34

I am using Debian sid, hard drive formatted with ext4, running on linux 3.1

I remember on previous linux versions (maybe before 3.0), if I run out of memory, and swap is not enabled, programs will usually crash. This is perfect for my environment: simple web browsing with no critical operations. That is, if I accidentally run across a bad website which uses up too much memory, it just crashes without rendering my terminal unusable.

But in my current setup, the computer hangs with violent I/O throughput in the background. iotop reveals kswapd0 to be the culprit, which means it is due to swapping. After using swapon -s to determine any swaps that were enabled, I used swapoff -a to disable all swaps and swapon -s again to confirm that all swaps were disabled.

Then I tried maximizing my memory usage again. Alas, the behavior I expected didn't happen. Instead, kswapd0 tries over and over to swap out the RAM and fails as there is no swap space. Because it never gives up, my computer is locked in eternal I/O heavy freeze, bad for my disk's health.

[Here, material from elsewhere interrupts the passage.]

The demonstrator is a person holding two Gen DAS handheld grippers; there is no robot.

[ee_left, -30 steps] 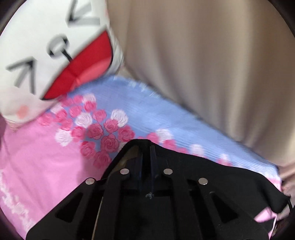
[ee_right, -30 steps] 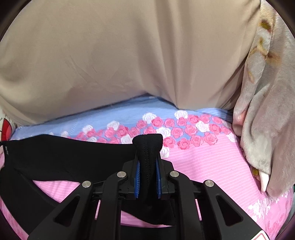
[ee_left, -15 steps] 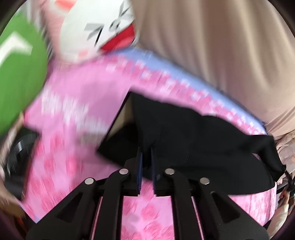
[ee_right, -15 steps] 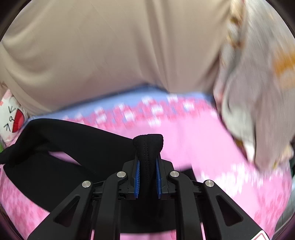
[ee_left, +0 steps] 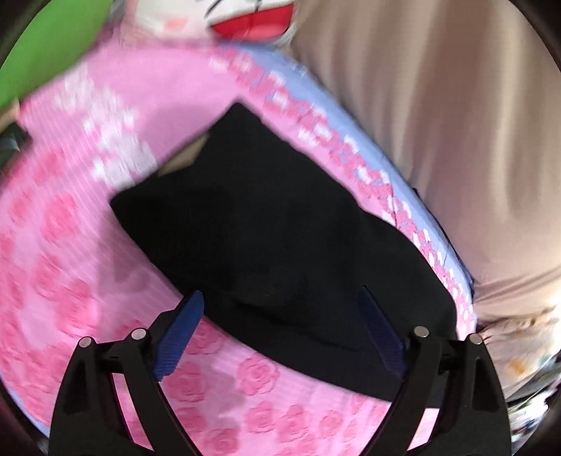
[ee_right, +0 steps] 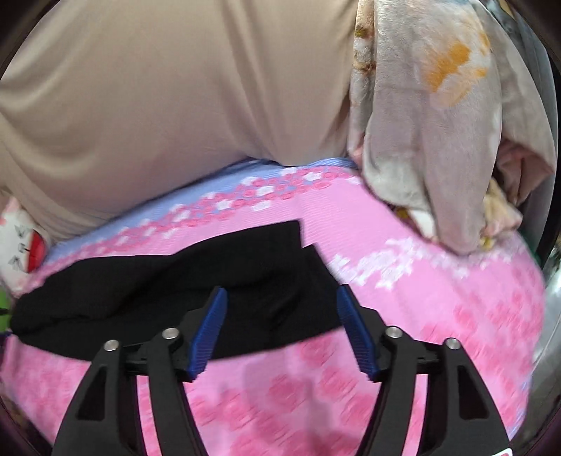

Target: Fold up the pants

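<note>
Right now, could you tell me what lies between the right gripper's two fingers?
The black pants, lying on the pink floral sheet, as the right gripper's jaws open clear of them, in the right wrist view.

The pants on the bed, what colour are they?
Plain black pants, shown best in the right wrist view.

This is a home bedroom, and the working surface is a bed. A pink sheet (ee_right: 438, 315) printed with roses and edged in blue covers the mattress. A beige curtain (ee_right: 175, 105) hangs close behind it. A white plush toy (ee_left: 224, 17) with a cartoon face sits at one end, beside something green (ee_left: 45, 45), and a crumpled floral blanket (ee_right: 431, 133) lies at the other.
</note>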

Am I doing something wrong in trying to swapoff -a? Why is the behavior different than what it used to be (probably pre-3.0 times)?

11
  • That doesn't really make sense. Doing the swapoff -a itself, if there was stuff in the swap, will generate a lot of I/O (and can result in processes getting killed if there is not enough real RAM availabe). Are you sure it's not the swapoff -a that caused the I/O "storm"?
    – Mat
    Commented Nov 15, 2011 at 11:40
  • 1
    I suppose it is enough to comment the fstab line about swap. Try if the behavior is the same.
    – enzotib
    Commented Nov 15, 2011 at 11:48
  • @Mat swapoff -a should disable swap permanently, meaning it should stay disabled after next reboot. I confirmed this. Yet, I/O "storm" still happens during the session after next reboot. For the record, I/O "storm" didn't happen at the moment I did swapoff -a because swap was 0 at that time.
    – syockit
    Commented Nov 15, 2011 at 11:48
  • 10
    @syockit: swapoff -a is not permanent.
    – Mat
    Commented Nov 15, 2011 at 11:51
  • 1
    database loading got to about 15% in 14 hours. Turned off swap, and on the next attempt it's gotten to 40% in 4 hours. admittedly, the server is under-powered and lown on ram, but without swap turned on OpenSuSE works much faster for this one process. The OS's opinion of "better" and mine differ dramatically during a simple mysql db load. commented out the swap drive in /etc/fstab and rebooted. Commented Jun 23, 2019 at 16:13

6 Answers 6

19

Disabling swap won't do what you want. You will still get violent I/O throughput, but it will be of clean pages rather than dirty ones.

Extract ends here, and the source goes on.